この行郵税について詳しいことはJETROのウェブサイトに掲載されています。

参考:日本貿易機構、一般貿易に比べ低い税負担を新税制で是正-中国越境ECの税制改正(1)-
https://www.jetro.go.jp/biznews/2016/04/6181f9df4fd460be.html

越境ECを利用する際、消費者の自宅に直送される「直送モデル」を選ぶか、商品を保税区に置き一般的な輸入通関をおこなう「保税区モデル」によってかかるコストやスピードが異なります。

インバウンド・越境ECは中国の消費額が大きい

中国人が日本に観光へ来た際に消費した金額、さらに越境ECで中国人が日本製品を購入した金額はともに1兆円を超えています。

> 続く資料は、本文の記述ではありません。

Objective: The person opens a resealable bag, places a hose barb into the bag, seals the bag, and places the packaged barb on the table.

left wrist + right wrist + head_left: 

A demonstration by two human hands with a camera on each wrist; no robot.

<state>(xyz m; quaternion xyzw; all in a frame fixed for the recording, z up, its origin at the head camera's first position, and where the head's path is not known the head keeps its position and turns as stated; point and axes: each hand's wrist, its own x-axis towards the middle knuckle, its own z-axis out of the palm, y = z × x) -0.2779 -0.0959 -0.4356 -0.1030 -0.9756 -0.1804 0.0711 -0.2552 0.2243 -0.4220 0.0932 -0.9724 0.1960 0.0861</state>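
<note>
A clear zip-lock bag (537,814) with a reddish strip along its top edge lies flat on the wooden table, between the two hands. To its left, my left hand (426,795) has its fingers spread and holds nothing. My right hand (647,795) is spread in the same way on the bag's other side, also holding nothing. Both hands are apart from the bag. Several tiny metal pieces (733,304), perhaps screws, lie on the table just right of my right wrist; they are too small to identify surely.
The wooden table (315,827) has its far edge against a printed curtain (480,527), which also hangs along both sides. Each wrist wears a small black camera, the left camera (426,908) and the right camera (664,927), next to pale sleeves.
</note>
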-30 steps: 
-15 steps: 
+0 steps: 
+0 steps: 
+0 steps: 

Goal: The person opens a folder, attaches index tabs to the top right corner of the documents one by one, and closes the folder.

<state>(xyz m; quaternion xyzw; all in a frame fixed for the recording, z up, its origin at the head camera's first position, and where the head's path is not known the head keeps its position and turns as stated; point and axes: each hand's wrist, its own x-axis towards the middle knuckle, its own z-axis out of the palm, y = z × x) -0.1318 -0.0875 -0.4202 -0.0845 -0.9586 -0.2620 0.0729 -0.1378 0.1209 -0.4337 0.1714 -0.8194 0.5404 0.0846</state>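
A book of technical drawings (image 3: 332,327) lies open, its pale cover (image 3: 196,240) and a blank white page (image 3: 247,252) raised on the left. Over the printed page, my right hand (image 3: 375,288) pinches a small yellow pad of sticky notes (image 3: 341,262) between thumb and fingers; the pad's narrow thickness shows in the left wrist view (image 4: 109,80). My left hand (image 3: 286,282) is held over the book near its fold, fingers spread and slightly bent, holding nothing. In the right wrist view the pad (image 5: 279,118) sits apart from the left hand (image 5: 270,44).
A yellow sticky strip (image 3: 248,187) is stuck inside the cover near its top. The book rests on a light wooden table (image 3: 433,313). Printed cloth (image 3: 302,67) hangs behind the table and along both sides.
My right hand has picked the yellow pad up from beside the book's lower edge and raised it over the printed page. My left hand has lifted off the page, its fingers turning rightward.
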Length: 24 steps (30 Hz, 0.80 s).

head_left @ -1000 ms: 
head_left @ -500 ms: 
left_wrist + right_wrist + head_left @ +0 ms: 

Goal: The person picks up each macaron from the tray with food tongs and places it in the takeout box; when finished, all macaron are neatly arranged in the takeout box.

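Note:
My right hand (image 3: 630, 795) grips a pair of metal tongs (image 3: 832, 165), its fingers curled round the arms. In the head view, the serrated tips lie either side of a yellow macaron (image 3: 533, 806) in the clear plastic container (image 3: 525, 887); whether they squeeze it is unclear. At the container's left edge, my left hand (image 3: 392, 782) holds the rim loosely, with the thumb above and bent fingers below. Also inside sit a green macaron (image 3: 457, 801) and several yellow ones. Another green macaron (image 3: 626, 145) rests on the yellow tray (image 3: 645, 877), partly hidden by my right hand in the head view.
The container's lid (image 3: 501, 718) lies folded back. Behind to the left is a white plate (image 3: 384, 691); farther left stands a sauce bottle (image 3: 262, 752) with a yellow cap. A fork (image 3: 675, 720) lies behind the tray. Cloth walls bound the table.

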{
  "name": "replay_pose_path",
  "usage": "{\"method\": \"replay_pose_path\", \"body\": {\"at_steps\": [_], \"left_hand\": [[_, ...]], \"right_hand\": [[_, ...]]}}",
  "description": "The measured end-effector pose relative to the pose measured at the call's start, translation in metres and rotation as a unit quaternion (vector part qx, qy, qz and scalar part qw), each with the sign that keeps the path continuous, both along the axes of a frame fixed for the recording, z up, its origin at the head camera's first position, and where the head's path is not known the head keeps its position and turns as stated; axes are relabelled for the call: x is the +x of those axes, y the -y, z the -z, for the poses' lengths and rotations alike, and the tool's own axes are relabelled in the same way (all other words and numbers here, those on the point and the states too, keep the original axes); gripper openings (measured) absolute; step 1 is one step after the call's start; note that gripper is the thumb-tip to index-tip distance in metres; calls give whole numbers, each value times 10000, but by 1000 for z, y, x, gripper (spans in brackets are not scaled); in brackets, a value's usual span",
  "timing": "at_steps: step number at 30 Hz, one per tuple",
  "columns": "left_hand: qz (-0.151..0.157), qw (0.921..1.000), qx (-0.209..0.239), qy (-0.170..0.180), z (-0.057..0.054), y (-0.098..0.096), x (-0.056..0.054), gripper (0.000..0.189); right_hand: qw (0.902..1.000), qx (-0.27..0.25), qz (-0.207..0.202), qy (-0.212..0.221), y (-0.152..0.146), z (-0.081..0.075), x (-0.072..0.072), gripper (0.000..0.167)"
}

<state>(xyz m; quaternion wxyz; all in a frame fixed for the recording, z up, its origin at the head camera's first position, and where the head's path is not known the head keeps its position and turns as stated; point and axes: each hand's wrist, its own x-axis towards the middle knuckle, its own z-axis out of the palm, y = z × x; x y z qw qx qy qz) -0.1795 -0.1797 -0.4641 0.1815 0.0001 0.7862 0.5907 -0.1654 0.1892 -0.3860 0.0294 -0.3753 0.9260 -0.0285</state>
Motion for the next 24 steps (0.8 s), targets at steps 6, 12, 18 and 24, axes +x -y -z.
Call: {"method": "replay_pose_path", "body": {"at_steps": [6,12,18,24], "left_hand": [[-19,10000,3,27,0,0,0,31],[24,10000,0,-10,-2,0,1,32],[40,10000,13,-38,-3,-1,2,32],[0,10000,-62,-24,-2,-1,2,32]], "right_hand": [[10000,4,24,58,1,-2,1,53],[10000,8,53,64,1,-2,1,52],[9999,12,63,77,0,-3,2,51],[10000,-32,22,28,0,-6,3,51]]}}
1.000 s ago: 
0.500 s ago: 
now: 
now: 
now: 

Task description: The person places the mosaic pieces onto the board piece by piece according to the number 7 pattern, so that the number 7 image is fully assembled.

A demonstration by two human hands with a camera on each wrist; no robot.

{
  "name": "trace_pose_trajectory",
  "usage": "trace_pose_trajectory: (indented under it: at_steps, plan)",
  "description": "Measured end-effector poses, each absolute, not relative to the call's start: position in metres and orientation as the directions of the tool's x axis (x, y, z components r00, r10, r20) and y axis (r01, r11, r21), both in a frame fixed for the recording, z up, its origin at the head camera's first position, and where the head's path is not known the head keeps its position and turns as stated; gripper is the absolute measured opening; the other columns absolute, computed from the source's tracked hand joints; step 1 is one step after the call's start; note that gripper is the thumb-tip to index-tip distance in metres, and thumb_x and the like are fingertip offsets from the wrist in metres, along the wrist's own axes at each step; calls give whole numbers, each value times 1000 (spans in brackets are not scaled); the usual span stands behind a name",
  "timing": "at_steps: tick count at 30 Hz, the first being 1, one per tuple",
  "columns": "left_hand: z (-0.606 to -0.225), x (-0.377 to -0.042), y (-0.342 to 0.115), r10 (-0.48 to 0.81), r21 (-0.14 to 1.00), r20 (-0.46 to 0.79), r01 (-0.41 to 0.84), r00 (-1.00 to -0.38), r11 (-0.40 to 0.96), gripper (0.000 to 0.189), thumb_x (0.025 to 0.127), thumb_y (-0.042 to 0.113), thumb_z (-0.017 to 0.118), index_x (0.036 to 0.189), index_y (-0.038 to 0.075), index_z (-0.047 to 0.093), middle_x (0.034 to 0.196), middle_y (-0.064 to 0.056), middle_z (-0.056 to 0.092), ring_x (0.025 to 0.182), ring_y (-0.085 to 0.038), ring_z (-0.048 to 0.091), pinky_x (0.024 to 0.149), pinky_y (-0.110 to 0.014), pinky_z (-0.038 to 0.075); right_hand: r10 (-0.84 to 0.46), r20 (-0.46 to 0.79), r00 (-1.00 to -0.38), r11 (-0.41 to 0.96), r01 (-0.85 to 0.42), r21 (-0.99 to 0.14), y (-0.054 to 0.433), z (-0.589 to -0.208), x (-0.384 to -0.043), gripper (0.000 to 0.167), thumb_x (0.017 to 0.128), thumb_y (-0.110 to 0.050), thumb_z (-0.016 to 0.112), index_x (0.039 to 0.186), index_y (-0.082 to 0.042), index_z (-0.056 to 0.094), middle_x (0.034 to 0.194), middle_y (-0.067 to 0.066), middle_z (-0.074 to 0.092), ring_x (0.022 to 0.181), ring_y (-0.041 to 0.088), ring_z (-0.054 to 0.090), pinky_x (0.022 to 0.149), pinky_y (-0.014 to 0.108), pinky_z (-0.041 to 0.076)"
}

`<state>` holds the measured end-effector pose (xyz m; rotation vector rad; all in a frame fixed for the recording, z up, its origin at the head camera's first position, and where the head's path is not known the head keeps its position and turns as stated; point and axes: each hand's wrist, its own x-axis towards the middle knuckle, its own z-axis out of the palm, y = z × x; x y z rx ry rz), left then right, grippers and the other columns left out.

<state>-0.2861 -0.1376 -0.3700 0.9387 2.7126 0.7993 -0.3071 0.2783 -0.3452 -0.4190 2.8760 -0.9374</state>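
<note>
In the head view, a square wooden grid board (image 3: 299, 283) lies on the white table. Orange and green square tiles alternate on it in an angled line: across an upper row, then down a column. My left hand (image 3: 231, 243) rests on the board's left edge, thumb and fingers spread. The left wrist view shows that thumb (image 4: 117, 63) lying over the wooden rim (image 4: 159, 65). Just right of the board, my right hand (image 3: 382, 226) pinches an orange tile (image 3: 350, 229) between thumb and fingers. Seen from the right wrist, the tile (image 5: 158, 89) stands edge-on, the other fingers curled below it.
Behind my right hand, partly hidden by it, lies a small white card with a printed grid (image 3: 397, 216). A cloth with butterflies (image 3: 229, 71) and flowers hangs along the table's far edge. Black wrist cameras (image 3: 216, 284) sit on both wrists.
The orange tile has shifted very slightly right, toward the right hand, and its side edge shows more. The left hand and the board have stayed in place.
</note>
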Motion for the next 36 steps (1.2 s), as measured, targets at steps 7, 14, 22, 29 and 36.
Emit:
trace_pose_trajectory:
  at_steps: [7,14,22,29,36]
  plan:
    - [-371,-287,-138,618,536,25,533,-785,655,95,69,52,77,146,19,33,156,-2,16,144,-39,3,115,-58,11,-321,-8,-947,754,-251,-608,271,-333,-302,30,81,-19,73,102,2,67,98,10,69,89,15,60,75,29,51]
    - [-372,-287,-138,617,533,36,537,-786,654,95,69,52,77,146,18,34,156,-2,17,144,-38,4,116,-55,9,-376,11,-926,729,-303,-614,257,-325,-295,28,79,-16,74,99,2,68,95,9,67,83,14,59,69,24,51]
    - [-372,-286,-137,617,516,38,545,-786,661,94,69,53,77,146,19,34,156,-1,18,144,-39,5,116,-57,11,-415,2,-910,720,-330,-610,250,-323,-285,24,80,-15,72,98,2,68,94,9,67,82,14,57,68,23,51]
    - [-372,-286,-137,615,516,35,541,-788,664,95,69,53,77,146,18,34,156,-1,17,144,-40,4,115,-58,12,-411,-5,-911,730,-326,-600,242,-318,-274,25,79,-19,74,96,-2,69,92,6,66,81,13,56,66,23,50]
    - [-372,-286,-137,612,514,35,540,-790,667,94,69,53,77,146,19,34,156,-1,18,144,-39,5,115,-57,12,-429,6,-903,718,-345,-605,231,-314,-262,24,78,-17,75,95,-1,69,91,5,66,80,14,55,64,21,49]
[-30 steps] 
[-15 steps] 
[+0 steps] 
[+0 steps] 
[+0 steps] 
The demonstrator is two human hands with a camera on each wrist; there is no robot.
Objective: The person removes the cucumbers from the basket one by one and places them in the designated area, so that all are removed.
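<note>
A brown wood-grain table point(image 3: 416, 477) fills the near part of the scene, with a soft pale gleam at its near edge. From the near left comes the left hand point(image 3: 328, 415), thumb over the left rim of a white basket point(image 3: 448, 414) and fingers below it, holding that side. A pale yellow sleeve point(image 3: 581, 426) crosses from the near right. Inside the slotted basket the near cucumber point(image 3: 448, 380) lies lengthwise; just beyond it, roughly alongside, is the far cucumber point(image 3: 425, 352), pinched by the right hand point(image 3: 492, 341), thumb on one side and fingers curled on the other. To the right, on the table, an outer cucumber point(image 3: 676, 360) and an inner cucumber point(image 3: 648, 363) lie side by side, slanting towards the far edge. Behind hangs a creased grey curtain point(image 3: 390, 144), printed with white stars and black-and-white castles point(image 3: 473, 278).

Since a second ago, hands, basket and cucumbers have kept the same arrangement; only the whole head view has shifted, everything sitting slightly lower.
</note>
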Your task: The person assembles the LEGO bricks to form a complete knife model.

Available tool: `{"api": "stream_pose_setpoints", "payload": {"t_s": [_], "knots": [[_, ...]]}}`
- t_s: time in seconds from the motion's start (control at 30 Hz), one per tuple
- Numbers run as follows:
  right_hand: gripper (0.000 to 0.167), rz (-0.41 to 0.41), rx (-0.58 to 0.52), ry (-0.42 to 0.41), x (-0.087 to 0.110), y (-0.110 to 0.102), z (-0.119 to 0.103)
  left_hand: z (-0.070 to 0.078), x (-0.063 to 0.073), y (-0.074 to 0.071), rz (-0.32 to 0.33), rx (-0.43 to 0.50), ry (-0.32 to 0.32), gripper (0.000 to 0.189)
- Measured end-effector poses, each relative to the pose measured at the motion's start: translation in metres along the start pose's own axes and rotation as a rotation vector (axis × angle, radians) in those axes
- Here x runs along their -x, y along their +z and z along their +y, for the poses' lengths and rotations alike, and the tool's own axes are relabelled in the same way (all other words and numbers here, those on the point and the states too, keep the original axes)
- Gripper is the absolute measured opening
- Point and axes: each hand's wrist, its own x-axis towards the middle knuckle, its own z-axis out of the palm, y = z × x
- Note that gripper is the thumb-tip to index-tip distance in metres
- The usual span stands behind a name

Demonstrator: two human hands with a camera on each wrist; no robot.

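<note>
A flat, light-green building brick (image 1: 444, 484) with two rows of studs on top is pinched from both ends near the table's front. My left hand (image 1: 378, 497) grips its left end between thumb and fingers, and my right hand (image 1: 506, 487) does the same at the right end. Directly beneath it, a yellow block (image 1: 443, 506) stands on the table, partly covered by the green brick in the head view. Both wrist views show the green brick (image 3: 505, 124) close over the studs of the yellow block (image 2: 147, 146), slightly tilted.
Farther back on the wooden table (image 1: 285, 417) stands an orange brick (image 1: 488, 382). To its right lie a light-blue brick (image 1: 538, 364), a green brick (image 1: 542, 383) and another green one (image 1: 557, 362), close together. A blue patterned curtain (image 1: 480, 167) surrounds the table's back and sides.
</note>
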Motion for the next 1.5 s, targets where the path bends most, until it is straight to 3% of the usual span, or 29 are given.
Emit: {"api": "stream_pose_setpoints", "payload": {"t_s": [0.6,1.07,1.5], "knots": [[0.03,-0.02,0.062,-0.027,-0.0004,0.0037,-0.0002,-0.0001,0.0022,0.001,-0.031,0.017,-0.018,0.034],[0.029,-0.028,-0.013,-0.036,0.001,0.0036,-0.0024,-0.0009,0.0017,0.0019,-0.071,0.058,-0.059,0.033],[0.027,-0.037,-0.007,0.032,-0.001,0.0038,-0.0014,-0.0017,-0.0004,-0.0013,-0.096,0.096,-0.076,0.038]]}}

こちらのグラフは越境ECで中国人が日本の商品を購入した金額の推定値です。

画像出典:JETRO

画像出典:JETRO

2016年には1兆円を突破し、2011年と2016年を比較するとその消費額は約10倍もの増加となっています。

そして、こちらは訪日外国人旅行客による2017年の日本での消費金額です。

参考:観光庁、平成29年年間値(速報)及び平成29年10-12月期の調査結果(速報) http://www.mlit.go.jp/common/001217542.pdf

参考:観光庁、平成29年年間値(速報)及び平成29年10-12月期の調査結果(速報)
http://www.mlit.go.jp/common/001217542.pdf

2017年の国・地域別消費金額についての調査では、中国からの訪日旅行客の日本での消費金額は1兆6,946億円とこちらでも非常に高いことがわかります。

越境EC・インバウンド共に消費額は1兆円を超えることから、中国の消費額の大きさが非常に際立っています。

まとめ

中国の越境ECがさかんな理由として「中国国内で購入できない商品であるから」というもっともな理由に次いで、「日本へ訪れて購入した際に気に入った商品であるから」という理由が挙げられていました。
インバウンド効果で多くの中国人が日本へ観光に訪れて、かつ日本製品を気に入ってリピート購入してもらうという流れは日本にとって非常に好ましいことです。インバウンド効果で免税対応の店舗も増えてきたことから、訪日外国人客が買い物しやすい環境になってきたのは良い傾向でしょう。

中国人が越境ECで利用するのはアリババ傘下の「天猫(Tmall)」や「京東(ジンドン)」、「唯品会」といったサイトで、近年はこれらの越境ECサイトに代理出店する便利なサービスもあります。インバウンドで集客をおこなうマーケティングと一緒にオンラインでの出店情報についても情報を与えて売上を伸ばすことも可能でしょう。

中国や他の国向けに独自ECサイトを立ち上げて宣伝をおこなうのも良いかもしれません。日本企業で有名なのはドラッグストアのキリン堂で、天猫国際(Tmall Global)に出店しており業績も好調のようです。

日本製品が中国人に人気だからこそ、インバウンドや越境ECで日本製品をアピールすることができる絶好の機会です。リピーターになってもらえるように効果的なマーケティングで集客につなげることが重要です。